ベッドのそばのサイドテーブルには、手つかずのまま黒ずみはじめた果物や、袋から出してさえいないパジャマが、置いてあった。富美は笑って受け取ってくれたけど、もう富美の体には必要ないものだらけだった。

「気づいてあげな、あかんかったのに……」

澄はたまらず、目を逸らした。泣き出したいのをどうにか押さえこんで、膝の上で痛いほど手を握りしめた。そっと瑠衣子の手が重なった。

「ふつうは知らんよ。
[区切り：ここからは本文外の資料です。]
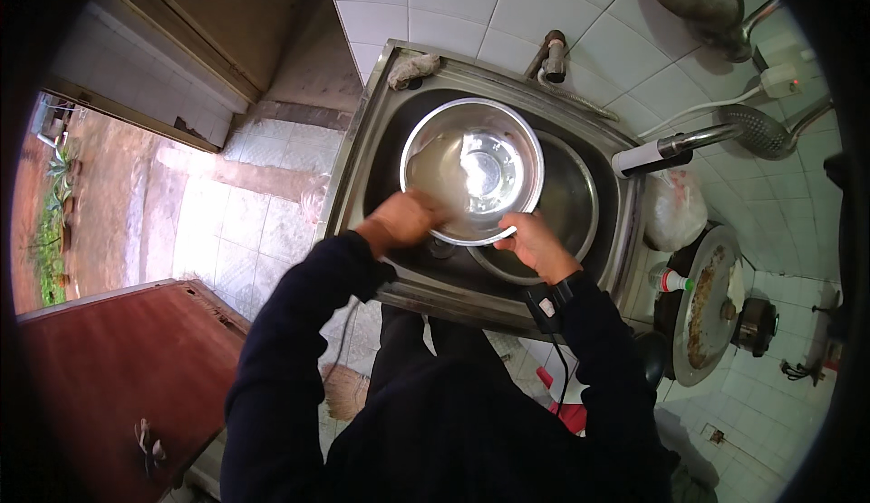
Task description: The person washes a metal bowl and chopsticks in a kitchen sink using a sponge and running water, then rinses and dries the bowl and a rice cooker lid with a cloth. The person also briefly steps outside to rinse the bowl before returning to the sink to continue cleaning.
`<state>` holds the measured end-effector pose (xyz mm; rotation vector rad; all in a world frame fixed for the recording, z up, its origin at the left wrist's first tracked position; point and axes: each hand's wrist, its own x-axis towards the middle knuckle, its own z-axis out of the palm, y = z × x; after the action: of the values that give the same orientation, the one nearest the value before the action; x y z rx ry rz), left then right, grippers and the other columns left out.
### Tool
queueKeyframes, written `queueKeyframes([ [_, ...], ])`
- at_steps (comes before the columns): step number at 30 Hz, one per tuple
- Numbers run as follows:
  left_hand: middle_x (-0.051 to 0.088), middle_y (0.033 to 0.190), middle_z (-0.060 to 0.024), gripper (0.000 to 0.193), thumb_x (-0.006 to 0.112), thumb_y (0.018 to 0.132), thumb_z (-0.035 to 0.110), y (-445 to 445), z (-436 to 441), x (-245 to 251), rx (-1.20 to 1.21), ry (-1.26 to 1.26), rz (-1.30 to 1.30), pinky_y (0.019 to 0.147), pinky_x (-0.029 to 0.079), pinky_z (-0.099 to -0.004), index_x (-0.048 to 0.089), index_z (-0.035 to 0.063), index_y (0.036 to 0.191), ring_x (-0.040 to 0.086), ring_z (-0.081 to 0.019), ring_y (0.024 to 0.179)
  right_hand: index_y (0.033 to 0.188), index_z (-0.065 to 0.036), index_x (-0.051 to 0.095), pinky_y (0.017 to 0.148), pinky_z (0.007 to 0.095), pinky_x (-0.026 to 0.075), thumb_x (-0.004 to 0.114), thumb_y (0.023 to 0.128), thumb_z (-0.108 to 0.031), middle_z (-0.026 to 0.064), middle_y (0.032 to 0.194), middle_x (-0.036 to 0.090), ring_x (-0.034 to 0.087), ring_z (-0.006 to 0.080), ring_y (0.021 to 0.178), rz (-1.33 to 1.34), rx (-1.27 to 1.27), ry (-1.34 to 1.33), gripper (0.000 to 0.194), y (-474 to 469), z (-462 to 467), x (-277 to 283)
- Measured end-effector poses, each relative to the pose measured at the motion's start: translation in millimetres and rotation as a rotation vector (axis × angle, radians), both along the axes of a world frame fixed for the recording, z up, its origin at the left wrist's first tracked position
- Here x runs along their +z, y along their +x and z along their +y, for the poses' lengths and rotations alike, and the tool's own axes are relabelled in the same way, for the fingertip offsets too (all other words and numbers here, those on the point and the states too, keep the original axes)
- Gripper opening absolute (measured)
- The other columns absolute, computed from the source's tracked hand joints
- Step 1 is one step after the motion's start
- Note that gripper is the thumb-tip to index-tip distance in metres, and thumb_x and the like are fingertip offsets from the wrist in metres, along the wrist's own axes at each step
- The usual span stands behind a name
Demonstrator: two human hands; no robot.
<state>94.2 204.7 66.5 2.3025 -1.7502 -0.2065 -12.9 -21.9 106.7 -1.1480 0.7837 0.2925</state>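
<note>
A shiny stainless steel bowl (435, 139) is tilted over the sink (350, 156), its inside facing me. My right hand (537, 243) grips its near right rim, the thumb on the edge. At the lower left rim is my left hand (406, 219), blurred, with its fingers reaching over the bowl's inner wall. Blur hides whether that hand is closed on the rim or on something small. Below and to the right of the bowl, a wider metal basin (569, 200) rests in the sink, partly covered by the bowl.
A crumpled rag (413, 70) lies on the sink's far left corner. The faucet (652, 156) stands at the right edge. Farther right are a plastic bag (675, 207), a plastic bottle (669, 279) and a large pot lid (703, 319). The red door (129, 380) stands at left.
</note>
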Motion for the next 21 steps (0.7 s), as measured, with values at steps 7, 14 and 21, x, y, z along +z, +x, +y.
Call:
queueKeyframes([
  [7,0.064,0.089,-0.0022,0.014,0.056,0.076,0.017,26.9,22.0,12.6,-0.190,-0.138,-0.297,0.103,0.038,-0.0394,0.064,0.0116,0.087,0.062,-0.0178,0.091,0.103,0.003,0.056,0.065,0.0378,0.057,0.055,0.074,-0.008,0.0130,0.091,0.062,0.063,0.0243,0.074,0.029,0.169,0.031,0.031,0.4,-31.8,7.5],
  [14,0.063,0.079,-0.0061,0.016,0.057,0.075,0.015,-47.0,-31.4,29.9,0.069,-0.316,0.007,0.074,0.051,-0.0350,0.059,0.0086,0.089,0.064,-0.0237,0.075,0.108,-0.002,0.054,0.069,0.0391,0.055,0.056,0.075,-0.005,0.0092,0.096,0.057,0.059,0.0232,0.090,-0.159,-0.373,0.332,0.034,-21.3,44.5,-21.3],
  [21,0.050,0.128,-0.0210,0.053,0.057,0.087,0.030,-41.0,-6.3,14.8,-0.036,-0.118,0.337,0.097,0.042,-0.0443,0.041,0.0017,0.129,0.053,-0.0337,0.114,0.112,0.004,0.050,0.068,0.0460,0.059,0.050,0.071,0.005,0.0142,0.100,0.058,0.063,0.0285,0.086,-0.229,-0.159,0.173,0.041,-13.5,16.7,-6.1],
])
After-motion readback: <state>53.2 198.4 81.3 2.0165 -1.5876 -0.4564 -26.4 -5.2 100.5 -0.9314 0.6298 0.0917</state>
知らんもんは気づけへん」

「でも瑠衣子さんは」

「あたしは地獄におったことがあるから、わかっただけ」

澄が顔をあげた。瑠衣子は遠い目をして、話しはじめた。

「体じゅう管だらけで、熱くて痛くて、もう死なせてって思う経験やった。喉が焼けそうやのに、水も飲ませてもらえへんくてな。ボロッボロ泣いて、うめいてたら、夜勤の先生が、氷やったらええよって教えてくれて……はよ言わんかいってそん時はしばいたろかと思ったけど」

瑠衣子は、カップで丸く溶けていく氷に視線を落とした。

「忘れられへんよ、あの味」

まるで夢でも見るように、うっとりと。

「スタバでアイスコーヒーのコーヒー抜きって頼むの、勇気いったわ。あ、澄ちゃん、あとでコーヒーだけもらいに行っとく?」

「やめときます」

「わあ。もっぺん言うて」

「……なんですか」

「富美ちゃんにそっくり。あたしのお見舞いに来てくれた時から、親子やなあ、似てるなあって思ってたんよ」

「あの時は、わたしも、その」

澄は口ごもった。

「ちゃんと覚えてるよ。澄ちゃんが途中で出ていったことも」

一瞬、澄はどきりとしたが、瑠衣子に責める口ぶりはない。

「あたしでもそうするわ。だって、あの時のあたしったら、ひどすぎて見てられへんかったと思うし。富美ちゃんだけは、こりずにずっと付き合ってくれた。あのまま甘えてしまったら、人間がダメになるって思って、あたしはニセコに逃げたけど……」

不器用でお節介な恩人が眠りつづけているのを、しばらく見つめた。

「自分がしんどい時は、よう言わんのやね」

怒りたいのか泣きたいのか、澄にはわからない言い方だった。

「あたしはね、ずっと、なんであんな目におうたんやろって思ってた。耐えて、耐えて、なあんにも残らん人生やった。いっそあの事故で亡うなってしまったほうがマシやった」

瑠衣子は顔を覆った。

「でも、今やったんやなあ……富美ちゃん。さっき、にっこぉーって笑ってくれてさ。あたし、今、いっぺんに報われたような気ぃした……」

静かに、噛みしめるように、瑠衣子がつぶやいた。富美の小さな寝息がかろうじて聞こえている。気づいたら、澄の頬もぬれていた。カップの中の氷が、夕陽を反射してまぶしく光った。